_Instructions for the task_
Look through the entries below and say how many lines contain the string "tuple". Give the number only.

(Recorded data)
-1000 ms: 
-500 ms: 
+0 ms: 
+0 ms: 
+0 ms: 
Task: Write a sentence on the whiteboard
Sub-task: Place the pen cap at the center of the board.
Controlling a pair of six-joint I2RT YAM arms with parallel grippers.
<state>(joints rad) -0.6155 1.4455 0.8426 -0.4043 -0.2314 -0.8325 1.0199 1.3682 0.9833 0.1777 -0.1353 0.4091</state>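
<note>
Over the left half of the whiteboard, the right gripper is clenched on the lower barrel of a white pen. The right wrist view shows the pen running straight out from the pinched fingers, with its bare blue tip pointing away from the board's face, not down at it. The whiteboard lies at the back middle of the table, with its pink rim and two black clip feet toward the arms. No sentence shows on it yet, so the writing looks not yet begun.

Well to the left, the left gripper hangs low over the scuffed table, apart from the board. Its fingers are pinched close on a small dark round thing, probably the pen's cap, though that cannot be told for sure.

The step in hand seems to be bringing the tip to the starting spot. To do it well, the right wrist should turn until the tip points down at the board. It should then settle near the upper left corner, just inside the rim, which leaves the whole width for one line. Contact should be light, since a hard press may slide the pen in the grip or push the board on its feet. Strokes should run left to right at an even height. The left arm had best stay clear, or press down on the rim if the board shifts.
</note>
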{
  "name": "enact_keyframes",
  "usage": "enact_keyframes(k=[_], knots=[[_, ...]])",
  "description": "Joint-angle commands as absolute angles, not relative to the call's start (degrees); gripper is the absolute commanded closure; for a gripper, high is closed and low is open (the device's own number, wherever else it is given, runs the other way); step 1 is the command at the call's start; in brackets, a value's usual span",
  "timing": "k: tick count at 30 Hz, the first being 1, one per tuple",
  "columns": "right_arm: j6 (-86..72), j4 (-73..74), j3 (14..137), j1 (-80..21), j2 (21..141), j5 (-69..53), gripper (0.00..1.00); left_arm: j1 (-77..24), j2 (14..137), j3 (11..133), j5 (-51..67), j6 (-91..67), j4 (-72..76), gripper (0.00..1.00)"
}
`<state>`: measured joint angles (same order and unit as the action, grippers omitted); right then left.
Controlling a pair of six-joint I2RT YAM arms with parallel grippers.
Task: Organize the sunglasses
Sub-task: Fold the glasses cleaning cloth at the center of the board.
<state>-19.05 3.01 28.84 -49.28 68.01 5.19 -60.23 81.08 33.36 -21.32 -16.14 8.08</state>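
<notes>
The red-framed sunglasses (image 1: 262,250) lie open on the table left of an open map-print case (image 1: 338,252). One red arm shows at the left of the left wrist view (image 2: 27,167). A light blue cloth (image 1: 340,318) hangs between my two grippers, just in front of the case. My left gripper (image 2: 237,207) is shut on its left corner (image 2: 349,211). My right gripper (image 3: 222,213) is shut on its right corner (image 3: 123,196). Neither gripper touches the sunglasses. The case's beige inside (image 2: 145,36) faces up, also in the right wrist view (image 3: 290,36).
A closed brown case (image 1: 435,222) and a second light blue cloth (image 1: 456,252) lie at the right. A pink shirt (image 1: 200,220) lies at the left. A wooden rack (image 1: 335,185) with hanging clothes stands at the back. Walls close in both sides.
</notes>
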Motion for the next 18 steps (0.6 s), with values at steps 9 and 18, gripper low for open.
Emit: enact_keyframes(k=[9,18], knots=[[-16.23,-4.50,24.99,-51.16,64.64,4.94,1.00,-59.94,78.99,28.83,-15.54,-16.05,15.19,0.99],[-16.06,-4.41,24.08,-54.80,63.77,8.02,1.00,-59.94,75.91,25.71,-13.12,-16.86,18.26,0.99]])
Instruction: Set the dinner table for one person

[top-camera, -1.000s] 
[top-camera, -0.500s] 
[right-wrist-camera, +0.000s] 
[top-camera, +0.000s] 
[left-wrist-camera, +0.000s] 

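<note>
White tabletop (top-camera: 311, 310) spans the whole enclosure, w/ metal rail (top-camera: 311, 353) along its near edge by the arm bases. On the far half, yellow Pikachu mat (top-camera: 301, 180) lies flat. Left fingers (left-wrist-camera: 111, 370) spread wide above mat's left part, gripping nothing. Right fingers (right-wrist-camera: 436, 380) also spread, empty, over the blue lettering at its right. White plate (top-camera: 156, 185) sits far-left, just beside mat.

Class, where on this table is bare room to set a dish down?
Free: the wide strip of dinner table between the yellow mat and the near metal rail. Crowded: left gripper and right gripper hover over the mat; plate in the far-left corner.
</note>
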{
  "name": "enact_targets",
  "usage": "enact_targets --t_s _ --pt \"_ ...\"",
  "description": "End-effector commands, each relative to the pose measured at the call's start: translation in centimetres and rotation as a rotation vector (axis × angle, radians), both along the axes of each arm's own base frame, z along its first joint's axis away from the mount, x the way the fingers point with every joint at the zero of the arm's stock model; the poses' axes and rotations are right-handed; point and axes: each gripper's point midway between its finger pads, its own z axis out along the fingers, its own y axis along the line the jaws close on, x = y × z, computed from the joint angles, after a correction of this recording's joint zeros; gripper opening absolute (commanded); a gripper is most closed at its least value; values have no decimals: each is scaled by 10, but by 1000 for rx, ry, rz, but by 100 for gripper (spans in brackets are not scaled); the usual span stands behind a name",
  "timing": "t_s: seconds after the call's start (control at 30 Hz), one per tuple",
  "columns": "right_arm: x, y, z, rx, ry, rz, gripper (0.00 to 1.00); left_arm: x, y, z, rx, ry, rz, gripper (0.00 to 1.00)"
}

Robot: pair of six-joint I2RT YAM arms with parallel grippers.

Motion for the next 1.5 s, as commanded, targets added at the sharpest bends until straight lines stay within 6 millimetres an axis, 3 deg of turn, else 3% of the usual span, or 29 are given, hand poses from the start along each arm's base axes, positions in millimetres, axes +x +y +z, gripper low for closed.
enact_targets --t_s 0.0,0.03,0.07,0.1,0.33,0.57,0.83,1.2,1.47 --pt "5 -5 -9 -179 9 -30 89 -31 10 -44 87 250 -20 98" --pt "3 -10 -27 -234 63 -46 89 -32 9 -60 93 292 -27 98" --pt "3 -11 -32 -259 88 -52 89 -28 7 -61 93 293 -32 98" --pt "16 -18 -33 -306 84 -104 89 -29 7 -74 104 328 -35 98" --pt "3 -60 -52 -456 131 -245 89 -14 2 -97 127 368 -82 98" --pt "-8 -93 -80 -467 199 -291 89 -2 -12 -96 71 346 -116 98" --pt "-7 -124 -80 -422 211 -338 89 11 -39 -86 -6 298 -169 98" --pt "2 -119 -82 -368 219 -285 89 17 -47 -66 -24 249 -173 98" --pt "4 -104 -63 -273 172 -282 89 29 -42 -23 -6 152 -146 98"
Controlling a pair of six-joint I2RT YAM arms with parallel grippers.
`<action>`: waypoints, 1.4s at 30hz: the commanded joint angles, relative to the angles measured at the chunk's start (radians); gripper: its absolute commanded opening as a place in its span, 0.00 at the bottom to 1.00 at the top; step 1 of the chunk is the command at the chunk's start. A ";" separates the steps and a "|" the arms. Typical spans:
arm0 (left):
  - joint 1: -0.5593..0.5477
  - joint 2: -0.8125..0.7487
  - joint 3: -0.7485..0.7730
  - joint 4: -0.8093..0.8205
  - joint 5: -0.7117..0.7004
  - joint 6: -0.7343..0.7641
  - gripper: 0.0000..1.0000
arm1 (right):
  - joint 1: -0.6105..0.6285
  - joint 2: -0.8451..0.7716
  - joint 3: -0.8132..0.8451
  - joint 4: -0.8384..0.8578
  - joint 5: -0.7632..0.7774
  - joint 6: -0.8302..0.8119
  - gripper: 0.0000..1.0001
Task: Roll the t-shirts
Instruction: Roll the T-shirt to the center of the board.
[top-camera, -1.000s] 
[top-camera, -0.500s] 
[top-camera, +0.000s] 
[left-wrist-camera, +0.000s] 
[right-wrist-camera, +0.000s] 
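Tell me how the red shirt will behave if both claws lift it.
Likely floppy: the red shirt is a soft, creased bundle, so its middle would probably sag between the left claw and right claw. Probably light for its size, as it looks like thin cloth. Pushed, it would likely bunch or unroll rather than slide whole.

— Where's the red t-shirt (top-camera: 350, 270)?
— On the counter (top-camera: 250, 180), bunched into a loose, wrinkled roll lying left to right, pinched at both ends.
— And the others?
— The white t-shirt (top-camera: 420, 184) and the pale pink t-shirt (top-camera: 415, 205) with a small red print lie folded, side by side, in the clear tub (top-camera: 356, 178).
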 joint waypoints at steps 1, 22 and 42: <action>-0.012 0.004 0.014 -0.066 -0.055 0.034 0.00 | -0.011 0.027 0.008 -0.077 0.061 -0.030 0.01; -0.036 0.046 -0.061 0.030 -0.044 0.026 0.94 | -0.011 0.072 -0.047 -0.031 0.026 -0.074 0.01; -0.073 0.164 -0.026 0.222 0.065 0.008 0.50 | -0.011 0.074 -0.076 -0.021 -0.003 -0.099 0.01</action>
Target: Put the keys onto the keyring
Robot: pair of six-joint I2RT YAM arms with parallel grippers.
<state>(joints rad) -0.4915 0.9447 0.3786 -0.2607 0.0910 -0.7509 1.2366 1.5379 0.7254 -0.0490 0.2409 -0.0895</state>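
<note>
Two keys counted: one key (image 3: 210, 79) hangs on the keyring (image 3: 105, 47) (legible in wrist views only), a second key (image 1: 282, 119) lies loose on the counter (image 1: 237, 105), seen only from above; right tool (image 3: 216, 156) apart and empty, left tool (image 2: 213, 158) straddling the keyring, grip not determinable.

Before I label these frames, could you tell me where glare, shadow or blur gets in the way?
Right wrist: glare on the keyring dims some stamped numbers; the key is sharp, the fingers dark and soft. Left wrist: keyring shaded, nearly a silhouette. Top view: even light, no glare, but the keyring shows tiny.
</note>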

_Exercise response_
2